On the very first page of Lytton Strachey’s Eminent Victorians he manages to get a date wrong. For any normal work of biography this would be a death sentence. But Eminent Victorians is not a normal work of biography – it comes to me, via the wonderful Richard Holmes, as an Oxford World’s Classic. This collection of four biographical portraits – of Cardinal Manning, Florence Nightingale, Thomas Arnold, and General Gordon – is a brilliantly written takedown of the great mythic figures of Victorian Britain. Empire, Church, and Public School are rent asunder. We should read this book not for the facts – which, to be fair, are generally accurate – but for the feelings, for the mood. In this conflict between visions of the world – Strachey’s ironic modern view, and the earnestness of the Victorians – lies its great interest. And the prose is the most brilliant vehicle for bringing it all to us.

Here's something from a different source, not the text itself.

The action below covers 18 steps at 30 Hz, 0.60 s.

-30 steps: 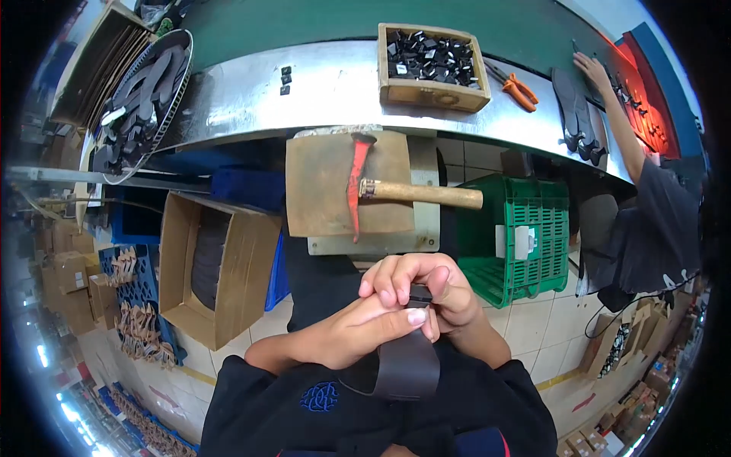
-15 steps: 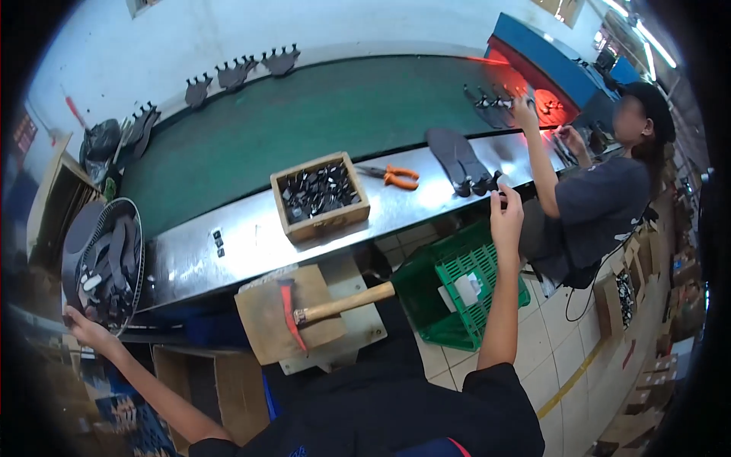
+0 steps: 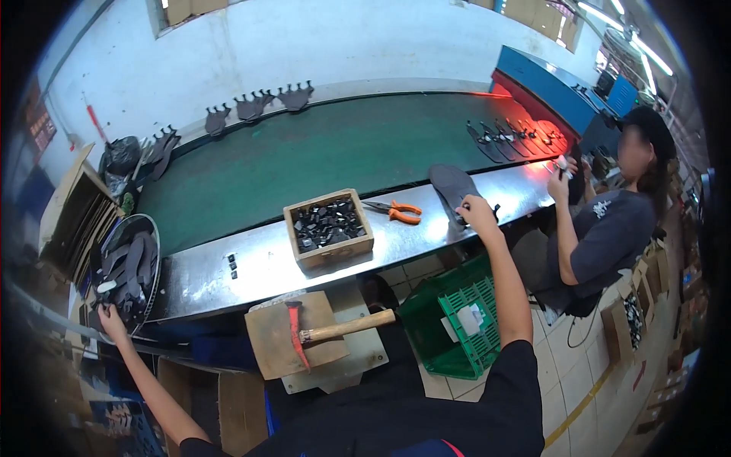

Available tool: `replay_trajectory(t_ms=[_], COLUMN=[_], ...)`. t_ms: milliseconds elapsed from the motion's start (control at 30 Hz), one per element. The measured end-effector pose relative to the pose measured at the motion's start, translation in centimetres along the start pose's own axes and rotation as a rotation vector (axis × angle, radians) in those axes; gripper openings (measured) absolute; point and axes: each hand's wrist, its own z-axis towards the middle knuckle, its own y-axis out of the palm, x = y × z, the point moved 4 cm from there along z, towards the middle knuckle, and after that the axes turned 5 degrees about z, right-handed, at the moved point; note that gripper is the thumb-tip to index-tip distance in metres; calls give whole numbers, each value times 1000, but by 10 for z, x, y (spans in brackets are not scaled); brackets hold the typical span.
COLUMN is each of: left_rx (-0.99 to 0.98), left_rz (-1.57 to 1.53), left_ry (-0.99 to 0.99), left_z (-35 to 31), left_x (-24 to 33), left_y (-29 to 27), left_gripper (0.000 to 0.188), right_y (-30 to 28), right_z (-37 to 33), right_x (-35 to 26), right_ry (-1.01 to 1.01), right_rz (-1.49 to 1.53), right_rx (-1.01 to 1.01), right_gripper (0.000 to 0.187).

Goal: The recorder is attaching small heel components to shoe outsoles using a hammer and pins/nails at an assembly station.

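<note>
A round wire-rimmed basket [image 3: 158, 270] at the far left holds dark strap pieces [image 3: 135, 263] and a small white item [image 3: 106, 287]. My left hand [image 3: 113, 323] is at its near edge, fingers closed among dark pieces; what they hold is hidden. My right hand [image 3: 480, 216] is closed over the near end of a dark grey sandal sole [image 3: 452, 183] on the metal ledge. A small black strap end [image 3: 496, 209] shows beside it. Left of the sole lie orange-handled pliers [image 3: 403, 212] and a wooden box [image 3: 332, 253] full of small black buckles.
The green conveyor belt [image 3: 304, 156] runs behind the metal ledge [image 3: 198, 283]. A hammer [image 3: 343, 328] lies on a board before me, left of a green crate [image 3: 449, 335]. A co-worker [image 3: 609, 228] at the right handles pieces near a red-lit machine [image 3: 525, 99].
My right hand has moved left and down onto the sole's near end. My left hand has shifted inward at the basket. The co-worker's hands have pulled back from the belt. The view has tilted up.
</note>
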Motion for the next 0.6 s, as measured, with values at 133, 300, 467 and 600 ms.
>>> replay_trajectory(t_ms=[133,300,467,600], left_rx=[29,39,6,69], left_rz=[46,-391,-446,-381], left_ry=[-23,-483,-371,89], left_z=[-24,-13,-4,8], left_x=[28,64,92,112], left_y=[-1,9,3,-21], left_gripper=[48,36,21,17], right_y=[4,-30,-39,-67], right_z=[29,14,-8,-42], right_x=[-5,-49,-113,-166], right_ry=[383,281,172,-4], right_rz=[872,1266,1298,1330], right_rx=[202,263,278,229], right_gripper=[22,21,18,22])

Introduction to the Players

Of the list – Manning, Nightingale, Arnold, and Gordon – I knew Gordon and Nightingale before I started reading. Manning was one of the most famous converts from Anglicanism, the state religion of England, to Roman Catholicism. His story centres  around the finer points of religious doctrine, and the power politics of the Church. Florence Nightingale -perhaps the most famous nurse of all time – we know her particularly for her work in the Crimean War, but Strachey explores the whole of her long and rich life in his piece. Dr Arnold I should probably have known – he was a great reformer of the public school, Rugby. Gordon, Gordon of Khartoum, is one of Britain’s greatest Imperial heroes – which is perhaps not as great an honour now as it once was. Gordon’s claim to posthumous fame was dramatically dying in the Sudan while protecting British interests.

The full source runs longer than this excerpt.